O deputado Marcelo Ramos garante que a fiscalização das operadoras pela subcomissão será permanente.

“Não vamos parar de fiscalizar. A CPI tem a grandeza de trazer esse tema para a importância que ele deve ter e, a partir de agora, teremos um mecanismo de controle permanente. A Rotina é essencial para qualquer trabalho de fiscalização. Você fiscalizar uma vez e nunca mais falar sobre isso, não vai dar certo, mas se todo mês chamarmos ás empresas ás suas responsabilidades, teremos resultados”, afirmou Ramos.

O deputado Marcos Rotta afirma que um outro propósito da CPI é que a internet seja um serviço considerado como bem essencial á população.

“A internet está presente na grande maioria dos lares brasileiros e faz parte do cotidiano. Nós defendemos que ela seja transformada em um bem essencial e que seja um serviço público concedido. A legislação diz que os bens essenciais não podem sofrer interrupções: telefonia, transporte, energia, água e, uma das metas da CPI, é a inclusão da internet para que possamos ter uma garantia de qualidade a mais. Enquanto a internet for um serviço orientado pelas leis de mercado ela não vai chegar onde deve chegar e nem mesmo com a qualidade com que deve chegar”, explicou Rotta.

CPI no Amazonas como exemplo para o Brasil

Em reunião convocada em Brasíllia pela União Nacional das Assembleias Legislativas (Unale) com representantes de CPI´s de todo o Brasil, o relatório final da CPI da Telefonia do Amazonas foi referência para as demais CPi´s implementadas no país.

“A CPI empreendeu um resultado, copiado, inclusive por outros Estados diante de uma reunião que tivemos agora com todas as outras CPI´s em Brasília. Muito do que foi adotado como política de CPI no Amazonas, foi adotado também por outros Estados Brasileiros que enxergaram grandes avanços e conquistas que tivemos aqui.
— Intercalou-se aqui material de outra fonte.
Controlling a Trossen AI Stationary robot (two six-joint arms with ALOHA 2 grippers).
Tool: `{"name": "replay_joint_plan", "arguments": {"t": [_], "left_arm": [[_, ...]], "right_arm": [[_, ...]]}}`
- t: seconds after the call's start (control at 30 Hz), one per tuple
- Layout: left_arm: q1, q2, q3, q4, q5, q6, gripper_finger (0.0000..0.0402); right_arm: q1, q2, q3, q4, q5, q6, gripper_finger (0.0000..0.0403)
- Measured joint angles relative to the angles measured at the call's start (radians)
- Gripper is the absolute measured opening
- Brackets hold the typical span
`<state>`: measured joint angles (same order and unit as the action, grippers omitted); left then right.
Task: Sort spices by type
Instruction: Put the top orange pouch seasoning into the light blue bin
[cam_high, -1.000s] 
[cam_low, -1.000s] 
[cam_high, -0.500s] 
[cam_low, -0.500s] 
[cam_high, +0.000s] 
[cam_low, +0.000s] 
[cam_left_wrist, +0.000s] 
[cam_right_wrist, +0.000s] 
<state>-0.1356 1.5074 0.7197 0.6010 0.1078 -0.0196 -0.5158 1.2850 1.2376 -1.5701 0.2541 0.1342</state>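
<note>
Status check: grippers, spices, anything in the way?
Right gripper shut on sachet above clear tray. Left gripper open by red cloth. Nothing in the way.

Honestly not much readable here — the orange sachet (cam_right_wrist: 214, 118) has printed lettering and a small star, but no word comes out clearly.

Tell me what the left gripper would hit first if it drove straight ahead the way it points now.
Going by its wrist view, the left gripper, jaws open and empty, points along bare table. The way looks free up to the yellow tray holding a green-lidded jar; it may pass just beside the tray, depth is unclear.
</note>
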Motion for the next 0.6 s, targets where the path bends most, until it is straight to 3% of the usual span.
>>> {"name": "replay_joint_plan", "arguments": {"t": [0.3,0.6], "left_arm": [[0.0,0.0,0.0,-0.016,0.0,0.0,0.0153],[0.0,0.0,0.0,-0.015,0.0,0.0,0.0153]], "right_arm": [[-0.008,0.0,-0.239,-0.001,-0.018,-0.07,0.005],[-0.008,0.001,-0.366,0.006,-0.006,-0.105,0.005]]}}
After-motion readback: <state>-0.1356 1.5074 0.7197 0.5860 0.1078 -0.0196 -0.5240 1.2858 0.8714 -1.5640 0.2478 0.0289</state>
Eu estou profundamente realizado e com a certeza do dever cumprido, não apenas pelo resultado que empreendemos aqui no Amazonas mas, acima de tudo, pelo reconhecimento de vários outros Estados brasileiros, que estão agora com suas CPI´s em curso e estão moldando essas CPI´s com base nos resultados da CPI do Amazonas”, relatou Rotta.

No Relatório Final da CPI da Telefonia no Amazonas, composto por 243 páginas, estão também a assinatura de 9 mil pessoas que participaram das reuniões, pesquisas e que expuseram aos integrantes da CPI, na capital e em outros 22 municípios do Estado a insatisfação quanto aos serviços de telefonias fixa, móvel e internet.

O relatório já foi encaminhado à Mesa Diretora da Assembleia Legislativa do Amazonas e, com isso, o presidente da Casa Legislativa, deputado estadual Josué Neto (PSD) deverá definir a data de leitura do documento e votação em plenário.